Hip arthroscopy is a minimally invasive surgical procedure orthopedic surgeons use to diagnose and treat a variety of problems affecting the hip joint. It involves using a specialized fiber-optic instrument called an arthroscope, which contains a camera and a light source. The procedure allows the surgeon to visualize the interior of the hip joint, including the cartilage, labrum, and bone, without a large incision. This technique enables precise repair or removal of damaged tissue through several small, puncture-like cuts, resulting in less pain and a faster initial recovery than traditional open surgery.
Conditions Treated by Hip Arthroscopy
The most frequent reason for hip arthroscopy is to address a tear in the acetabular labrum, a ring of cartilage lining the hip socket that helps maintain joint stability. Labral tears often cause a catching sensation or persistent pain in the groin. Surgeons use the arthroscope to either repair the torn tissue using sutures and anchors or remove the damaged portion.
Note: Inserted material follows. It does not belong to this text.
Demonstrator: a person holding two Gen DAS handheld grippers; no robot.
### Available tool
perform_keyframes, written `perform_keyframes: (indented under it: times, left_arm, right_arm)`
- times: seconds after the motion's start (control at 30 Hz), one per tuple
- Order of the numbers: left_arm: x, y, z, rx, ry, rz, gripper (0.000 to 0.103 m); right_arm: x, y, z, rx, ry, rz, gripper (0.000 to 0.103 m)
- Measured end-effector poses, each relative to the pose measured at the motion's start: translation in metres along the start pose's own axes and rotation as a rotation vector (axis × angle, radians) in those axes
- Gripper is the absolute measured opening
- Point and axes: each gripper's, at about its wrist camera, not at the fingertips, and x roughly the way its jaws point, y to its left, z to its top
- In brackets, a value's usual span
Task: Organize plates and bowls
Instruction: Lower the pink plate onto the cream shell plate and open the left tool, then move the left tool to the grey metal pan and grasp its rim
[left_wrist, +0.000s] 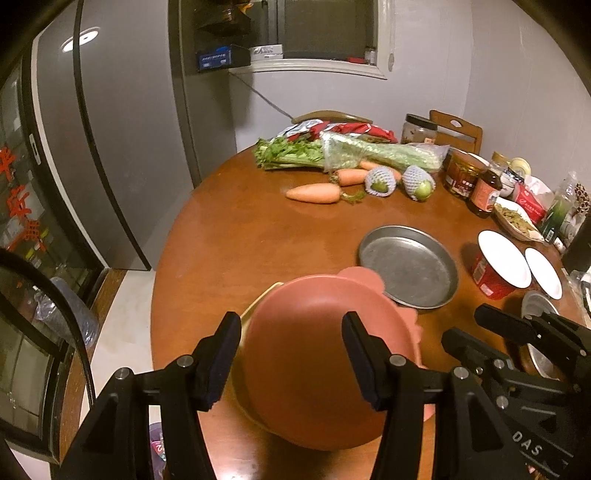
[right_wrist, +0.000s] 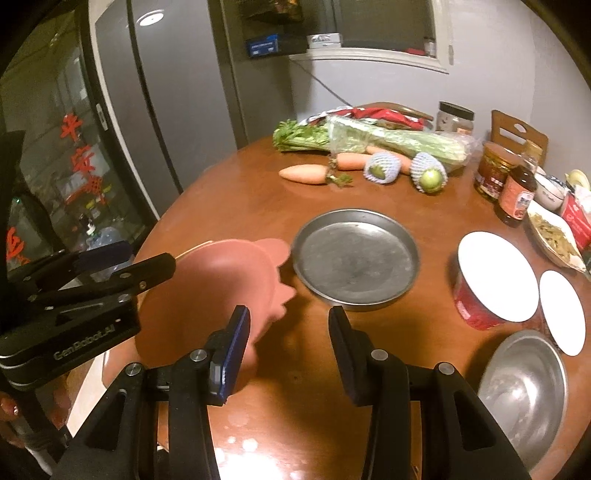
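A pink bowl (left_wrist: 314, 369) with a scalloped handle rests near the round table's (left_wrist: 240, 240) front left edge, on a yellow-rimmed dish (left_wrist: 258, 302) that peeks out at its left. My left gripper (left_wrist: 291, 354) hovers just above it, open, one finger outside the left rim and the other over the bowl, neither pressing. In the right wrist view the left gripper (right_wrist: 151, 256) reaches over the pink bowl (right_wrist: 207, 295) from the left. My right gripper (right_wrist: 290, 347) stands open over bare table just right of the bowl. A steel plate (right_wrist: 354, 254) lies beyond it and a steel bowl (right_wrist: 524, 391) sits at the lower right.
A red cup with a white lid (right_wrist: 495, 277) and a small white disc (right_wrist: 561, 310) stand right of the steel plate. Carrots (right_wrist: 303, 173), celery (right_wrist: 388, 140), netted fruit (right_wrist: 428, 177) and jars (right_wrist: 517, 199) crowd the far side. A fridge (left_wrist: 110, 147) stands left.
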Motion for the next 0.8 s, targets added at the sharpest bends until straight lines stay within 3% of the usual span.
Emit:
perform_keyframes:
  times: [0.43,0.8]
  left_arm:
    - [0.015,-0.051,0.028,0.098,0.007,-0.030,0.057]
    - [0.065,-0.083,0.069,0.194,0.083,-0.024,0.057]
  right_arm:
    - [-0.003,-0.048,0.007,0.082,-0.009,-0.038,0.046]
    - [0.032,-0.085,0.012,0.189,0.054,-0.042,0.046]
The procedure is also commonly used to treat Femoroacetabular Impingement (FAI), a condition where extra bone growth on the femoral head or the acetabulum causes the bones to rub abnormally. This structural conflict can damage the labrum and the articular cartilage. The surgeon uses the arthroscope to reshape the bone in a process called osteoplasty.
Hip arthroscopy can also address other mechanical issues, such as the removal of loose bodies (fragments of bone or cartilage floating within the joint that cause locking or pain). Surgeons may also use the technique for early-stage osteoarthritis débridement, smoothing out frayed cartilage flaps to reduce irritation. In rare cases, the procedure can wash out the joint and remove infected tissue in cases of septic arthritis.
The Surgical Process
Hip arthroscopy is typically performed under general or regional anesthesia to ensure comfort and muscle relaxation. The patient is positioned on a specialized surgical table that allows for the application of traction to the leg. Traction gently pulls the femoral head away from the acetabulum to create a small working space within the joint.
Creating this working space (often only a few millimeters wide) is essential for inserting instruments and the arthroscope without damaging joint surfaces. Once distracted, the surgeon makes several small incisions, known as portals, usually less than a centimeter in length, around the hip. The arthroscope is inserted through one portal, transmitting clear, magnified images of the joint interior to a monitor.
Another portal is used for the inflow of sterile fluid, which continuously irrigates the joint to maintain visibility and clear away debris. Specialized miniature instruments are then inserted through the remaining portals to perform necessary repairs, such as shaving down bone spurs in FAI or repairing a torn labrum. The entire process often takes between one and three hours to complete, after which the traction is released and the small incisions are closed.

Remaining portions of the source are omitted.